> **EXERCISE DETAILS**
What you produce should be every line from the data that includes "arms".

BEGIN RECORDED INFORMATION

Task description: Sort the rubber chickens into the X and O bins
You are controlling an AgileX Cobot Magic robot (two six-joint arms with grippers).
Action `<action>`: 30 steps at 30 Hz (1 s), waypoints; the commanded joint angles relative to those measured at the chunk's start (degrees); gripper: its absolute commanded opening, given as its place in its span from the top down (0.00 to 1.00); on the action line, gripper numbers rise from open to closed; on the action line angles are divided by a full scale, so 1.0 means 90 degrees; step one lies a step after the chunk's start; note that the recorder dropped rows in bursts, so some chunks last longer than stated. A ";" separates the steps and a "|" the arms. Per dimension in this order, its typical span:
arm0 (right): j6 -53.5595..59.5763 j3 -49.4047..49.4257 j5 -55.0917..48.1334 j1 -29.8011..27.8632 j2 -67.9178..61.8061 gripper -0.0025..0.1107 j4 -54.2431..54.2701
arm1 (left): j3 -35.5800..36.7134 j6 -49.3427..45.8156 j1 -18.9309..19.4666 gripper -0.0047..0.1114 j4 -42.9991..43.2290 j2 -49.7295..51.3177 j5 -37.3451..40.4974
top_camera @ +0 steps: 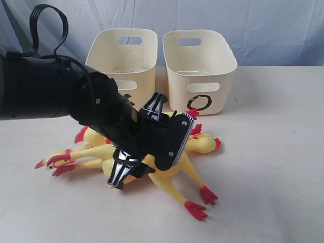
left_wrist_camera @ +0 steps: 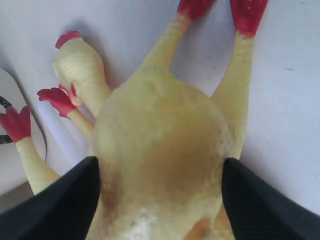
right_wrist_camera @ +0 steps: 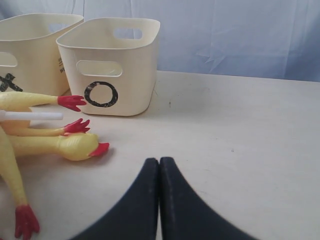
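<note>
Several yellow rubber chickens (top_camera: 200, 144) lie in a heap on the table in front of the bins. My left gripper (top_camera: 147, 152) is down over the heap. Its black fingers (left_wrist_camera: 60, 205) stand wide, one on each flank of a fat chicken (left_wrist_camera: 160, 130) that lies with its legs stretched out on the table; the left gripper (left_wrist_camera: 160, 190) is open around that body. A slim chicken's head (top_camera: 53, 161) points left. The X bin (top_camera: 121, 50) and the O bin (top_camera: 200, 61) stand side by side behind. My right gripper (right_wrist_camera: 159, 162) is shut and empty, low over bare table right of the chickens.
The left arm covers most of the X mark in the exterior view. The O bin (right_wrist_camera: 110, 55) and X bin (right_wrist_camera: 30, 45) look empty from here. A chicken's head (right_wrist_camera: 75, 146) lies just in front of the O bin. A blue cloth backdrop hangs behind the table (top_camera: 273, 152).
</note>
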State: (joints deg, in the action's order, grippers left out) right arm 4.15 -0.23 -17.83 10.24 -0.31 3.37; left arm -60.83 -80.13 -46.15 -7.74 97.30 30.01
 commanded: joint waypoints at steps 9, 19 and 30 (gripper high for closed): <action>0.0018 0.0025 0.0040 0.0015 0.0035 0.98 0.0016 | -0.0030 0.0064 -0.0033 0.84 -0.0032 0.0077 0.0044; 0.0018 0.0025 0.0040 0.0015 0.0035 0.98 0.0016 | -0.0032 0.0076 -0.0033 0.96 -0.0045 -0.0330 0.0317; 0.0018 0.0025 0.0040 0.0015 0.0035 0.98 0.0016 | -0.0043 0.0819 -0.0033 0.96 0.0607 -0.0966 0.0342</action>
State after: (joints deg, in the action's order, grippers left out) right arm 4.14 -0.23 -17.83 10.24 -0.31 3.37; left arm -61.05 -74.80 -46.15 -4.57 89.85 33.95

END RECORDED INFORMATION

> **EXPECTED OUTPUT**
You are controlling an AgileX Cobot Magic robot (two six-joint arms with grippers).
Action `<action>`: 30 steps at 30 Hz (1 s), waypoints; the commanded joint angles relative to those measured at the chunk's start (degrees); gripper: its absolute commanded opening, given as its place in its span from the top down (0.00 to 1.00); on the action line, gripper numbers rise from open to closed; on the action line angles are divided by a full scale, so 1.0 means 90 degrees; step one lies a step after the chunk's start; note that the recorder dropped rows in bursts, so some chunks last longer than stated. A ";" separates the steps and a "|" the arms. Per dimension in this order, its typical span:

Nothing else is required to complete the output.